HAGERSTOWN, Md. — Local father Ron Merchant bought his daughter a record player so that the family’s hundreds of old vinyl albums would become her problem in a matter of years, generous sources confirmed.
“Julia’s a big music fan, so I thought a record player would be the perfect present for her twenty-second birthday,” said Merchant, dropping a box labeled “Aerosmith-Frank Zappa” outside his daughter’s bedroom door. “But mainly I needed someone else to deal with all these old records. I’ve been moving them from house to house, room to room for the last thirty years, and I just don’t have the energy.
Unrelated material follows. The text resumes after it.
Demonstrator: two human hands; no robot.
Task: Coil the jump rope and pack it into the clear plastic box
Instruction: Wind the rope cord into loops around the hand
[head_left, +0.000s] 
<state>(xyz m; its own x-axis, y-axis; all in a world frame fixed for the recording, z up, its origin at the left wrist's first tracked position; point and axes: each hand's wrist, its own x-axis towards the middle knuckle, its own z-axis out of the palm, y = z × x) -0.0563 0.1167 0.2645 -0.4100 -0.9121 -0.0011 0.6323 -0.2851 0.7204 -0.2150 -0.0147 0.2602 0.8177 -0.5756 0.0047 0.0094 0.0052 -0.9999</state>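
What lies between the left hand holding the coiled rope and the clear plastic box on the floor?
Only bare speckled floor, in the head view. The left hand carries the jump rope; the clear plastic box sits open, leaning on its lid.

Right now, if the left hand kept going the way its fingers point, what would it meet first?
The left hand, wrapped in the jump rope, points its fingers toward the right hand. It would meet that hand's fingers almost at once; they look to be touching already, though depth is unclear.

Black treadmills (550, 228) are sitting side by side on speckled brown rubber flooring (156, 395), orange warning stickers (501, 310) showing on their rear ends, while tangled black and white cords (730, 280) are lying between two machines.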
I work hard to give my kids a good life, the least they can do is store this crap so I can finally put a TV in the basement.”
Julia Merchant, Ron’s daughter, is intrigued by the present and by the experience of physical media.
“People my age can open an app on their phone and instantly hear any song ever recorded, so it will be fun to see what it’s like to use a record player, and clean the needle, and take up actual physical space in the universe for something called ‘Frampton Comes Alive!’” Julia Merchant explained. “I am a little concerned about the logistical details that are gonna be involved in keeping this shit with me until I have kids to dump them on, though. It’s kind of hard to enjoy the warm sound of vinyl when I’m worried that one of these boxes could fall on me at any second, and are probably crawling with mold.”
Local thrift store owner, Jeremy Quiroz, says that he encounters young people in possession of their parent’s prized record collections on a regular basis.
“Every day I have a bewildered idiot walking in here begging me to take some boxes of vinyl records, usually about a week after their parents were in here asking me the same thing. Which is why I don’t accept records anymore, but I take all the record players I can get,” Quiroz stated. “I feel bad for these kids; they don’t want the albums, and there’s no way to get rid of them. People used to dump them in the ravine by I-81, but the police caught on.”
At press time, a disillusioned Merchant left a box of dusty paperback books at the door of his son’s room.